ReOrbit lands record funding to take on Musk’s Starlink from Europe

ReOrbit, a Finnish startup focused on sovereign satellites, has raised a record €45 million, approximately 53 million US dollars, in a Series A funding round for a European space tech company. This is another sign that the European new space market is heating up, fueled by a geopolitical environment where interdependence has become a concern.

Founded in 2019 and based in Helsinki, ReOrbit aims to help countries control their own satellites. According to its CEO, Sethu Saveda Suvanam, it offers a solution to nations that cannot build their own satellites but want an affordable alternative to Elon Musk-owned Starlink. Unlike Starlink, which also targets private users and enterprises, ReOrbit wants its clients to have full ownership and sovereignty over their satellites and communications.

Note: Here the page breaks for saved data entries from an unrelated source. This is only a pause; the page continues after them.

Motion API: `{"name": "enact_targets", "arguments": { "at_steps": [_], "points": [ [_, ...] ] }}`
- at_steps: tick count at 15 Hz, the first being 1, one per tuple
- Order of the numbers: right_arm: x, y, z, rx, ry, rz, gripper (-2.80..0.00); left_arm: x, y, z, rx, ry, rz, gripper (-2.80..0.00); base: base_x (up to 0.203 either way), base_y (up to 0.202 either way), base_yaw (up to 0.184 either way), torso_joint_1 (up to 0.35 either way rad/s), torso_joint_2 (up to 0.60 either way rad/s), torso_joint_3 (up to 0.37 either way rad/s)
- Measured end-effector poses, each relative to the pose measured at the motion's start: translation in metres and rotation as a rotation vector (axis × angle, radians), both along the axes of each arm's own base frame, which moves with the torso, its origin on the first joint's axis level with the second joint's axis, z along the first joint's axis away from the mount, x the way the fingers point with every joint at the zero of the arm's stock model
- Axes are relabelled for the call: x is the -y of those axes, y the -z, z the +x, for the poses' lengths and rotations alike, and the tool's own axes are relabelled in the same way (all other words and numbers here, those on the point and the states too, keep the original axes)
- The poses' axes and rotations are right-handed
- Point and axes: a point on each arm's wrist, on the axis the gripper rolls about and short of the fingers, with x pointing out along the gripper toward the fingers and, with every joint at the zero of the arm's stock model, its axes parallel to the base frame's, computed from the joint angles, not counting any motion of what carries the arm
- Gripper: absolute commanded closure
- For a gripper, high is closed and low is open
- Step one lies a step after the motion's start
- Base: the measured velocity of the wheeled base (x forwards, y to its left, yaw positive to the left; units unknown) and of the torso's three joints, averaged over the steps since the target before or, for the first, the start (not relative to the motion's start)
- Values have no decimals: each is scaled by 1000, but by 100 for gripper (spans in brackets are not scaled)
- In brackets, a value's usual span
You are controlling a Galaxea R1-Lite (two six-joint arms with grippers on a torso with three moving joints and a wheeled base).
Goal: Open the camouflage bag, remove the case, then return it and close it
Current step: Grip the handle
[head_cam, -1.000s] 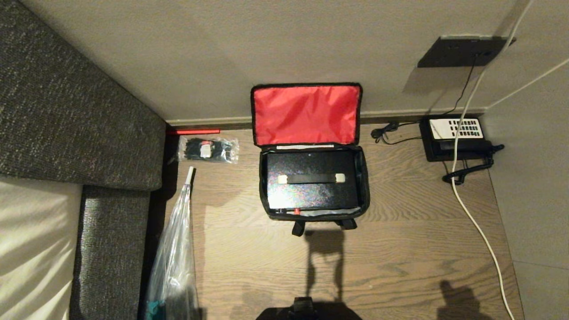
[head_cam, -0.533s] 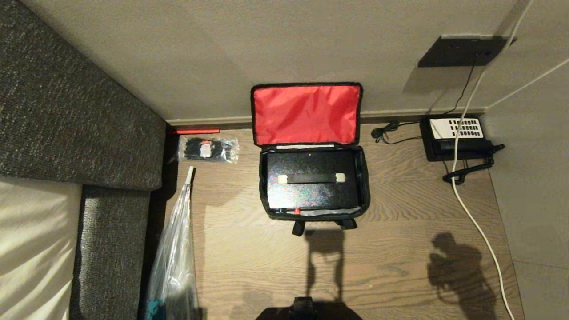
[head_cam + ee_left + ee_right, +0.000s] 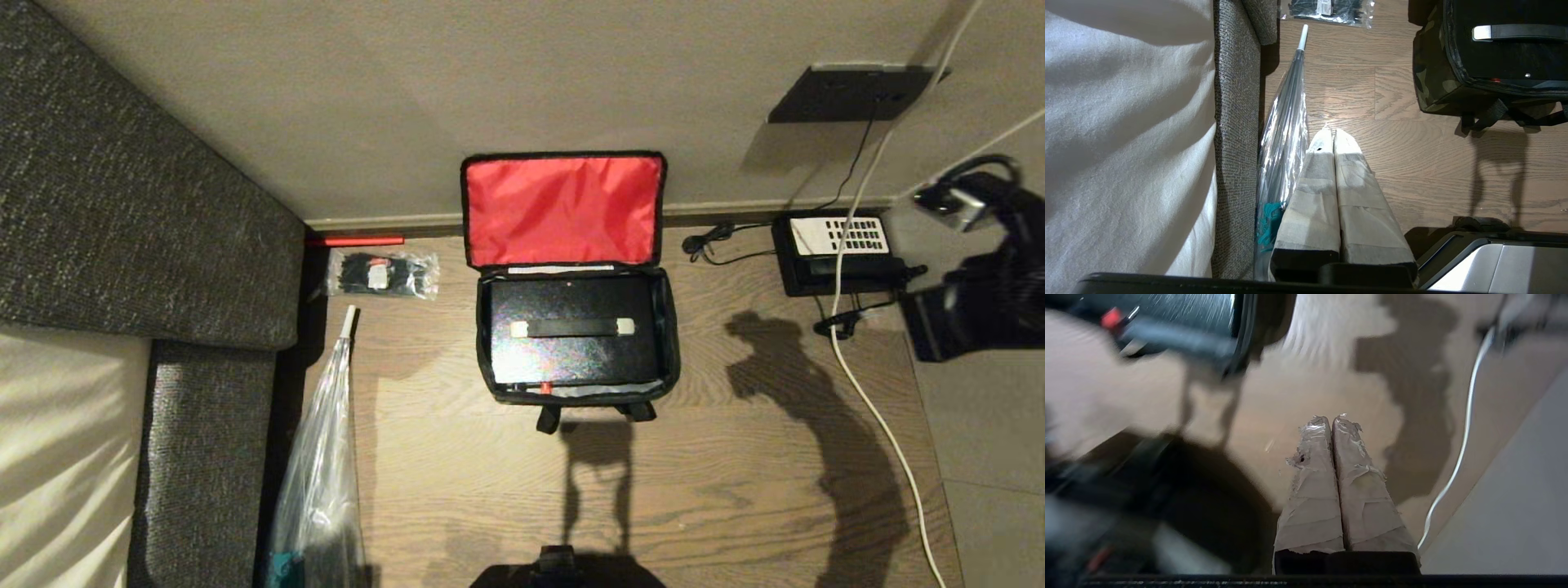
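case [image 3: 574, 331] inside open camouflage bag [image 3: 671, 343], well apart from empty, closed right gripper [image 3: 1332, 422] off to its right

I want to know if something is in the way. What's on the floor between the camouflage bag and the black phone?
In the head view, mostly bare wood floor separates the camouflage bag from the phone; only a thin black cord lies by the wall.
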Motion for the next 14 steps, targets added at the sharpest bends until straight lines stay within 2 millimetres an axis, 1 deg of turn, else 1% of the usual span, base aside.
{"name": "enact_targets", "arguments": {
  "at_steps": [2, 3, 4, 5, 7, 8, 11, 14],
  "points": [
    [-30, 15, 38, 44, -14, -51, 0, 0, 0, 0, 0, 0, 0, 0, 0, 0, 0, 0, 0, 0],
    [-48, 22, 53, 79, -35, -62, -280, 0, 0, 0, 0, 0, 0, 0, 0, 0, 0, 0, 0, 0],
    [-65, 30, 63, 103, -62, -66, -280, 0, 0, 0, 0, 0, 1, 0, 0, 0, 0, 0, 0, 0],
    [-82, 37, 69, 109, -93, -71, -280, 0, 0, 0, 0, 0, 0, 0, 0, 0, 0, 0, 0, 0],
    [-114, 55, 72, 91, -133, -114, -280, 0, 0, 0, 0, 0, 0, 0, 0, 0, 0, 0, 0, 0],
    [-125, 62, 71, 79, -150, -131, -280, 0, 0, 0, 0, 0, 0, 0, 0, 0, 0, 0, 0, 0],
    [-147, 76, 70, 57, -200, -165, -280, 0, 0, 0, 0, 0, 0, 0, 0, 0, 0, 0, 0, 0],
    [-159, 89, 69, 88, -125, -328, -280, 0, 0, 0, 1, 0, 0, 0, 0, 0, 0, 0, 0, 0]
  ]
}}
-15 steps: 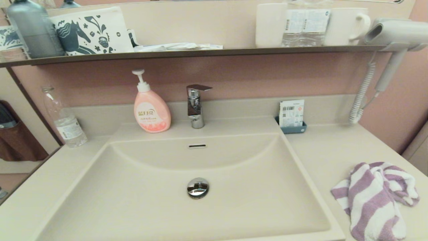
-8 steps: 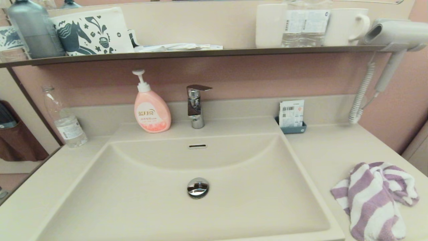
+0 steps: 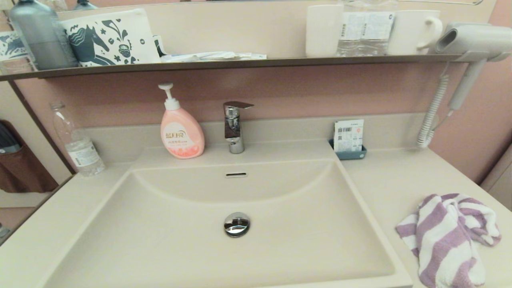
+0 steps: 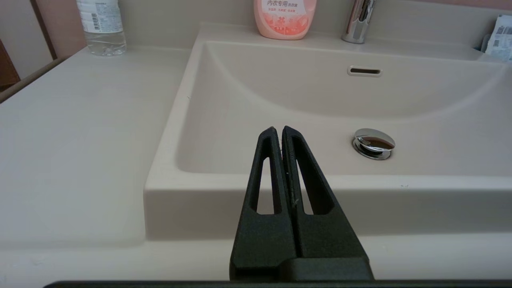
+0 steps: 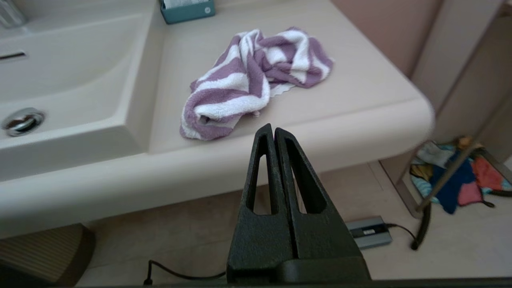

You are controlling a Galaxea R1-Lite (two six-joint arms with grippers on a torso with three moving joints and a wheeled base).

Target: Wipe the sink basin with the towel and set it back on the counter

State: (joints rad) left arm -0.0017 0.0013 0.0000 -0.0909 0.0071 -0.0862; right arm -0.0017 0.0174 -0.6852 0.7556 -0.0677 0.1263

This means sourcing hardware from trusted sources and controlling it with ReOrbit’s software layer.

This software core, which Saveda Suvanam likens to iOS, can equally drive ReOrbit’s geostationary orbit satellite, SiltaSat, and its low earth orbit satellite, UkkoSat. Such flexibility is particularly critical for countries that see the accelerating role of space underpinning their defense, security, and critical infrastructure.

That approach has helped the company sign a full contract worth some hundreds of millions with one nation and multiple MOUs with others, Saveda Suvanam said. He insists that such contracts mean the startup did not need external funding, but it took the round anyway to accelerate growth. He wants ReOrbit to become a sales unicorn in the next four years, targeting one billion euros in order books.

ReOrbit was actually aiming to raise 50 million euros in its Series A organized by Springvest, a Finnish firm that organizes crowdsourced public offerings to qualified investors for private companies. While the startup did not reach the full tally, the round was record-sized for Finland. The public share issue of eight million euros, organized for Finnish private investors and family offices, was opened on June 16 and filled in just four and a half hours, faster than any share issue ever arranged by Springvest. The remaining 37 million dollars also had a strong Nordic flavor, coming from institutional investors including previous backers Varma, Elo, Icebreaker.vc, Expansion VC, 10x Founders, and Inventure.

With competitors including Astranis and others, ReOrbit is shaped by the location it chose. Saveda Suvanam was born in India but had spent 15 years in Sweden’s space industry before making the decision to relocate his newly created company to Finland and move there with his wife, who is also ReOrbit’s chief of staff, Mina Rajabi. One key factor was a regulatory environment that had already proven favorable to Finland’s ICEYE, one of the most well-capitalized space startups outside of SpaceX.

Current tense geopolitics also play a role. Cuts to undersea cables in the Red Sea served other nations a reminder of the importance of satellite imaging. Saveda Suvanam noted that Finland is not a country that wants to be a superpower, which is very important because many nations are stuck between China and the U.S. He stated that when talking to the highest authorities of these nations, they say they are looking at Europe and the Nordics keenly because this is a time where they want to find neutral partners.

ReOrbit’s next milestone will also come from Europe. The company is building a satellite for an in-orbit demonstration with the European Space Agency that it plans to launch in the second quarter of next year.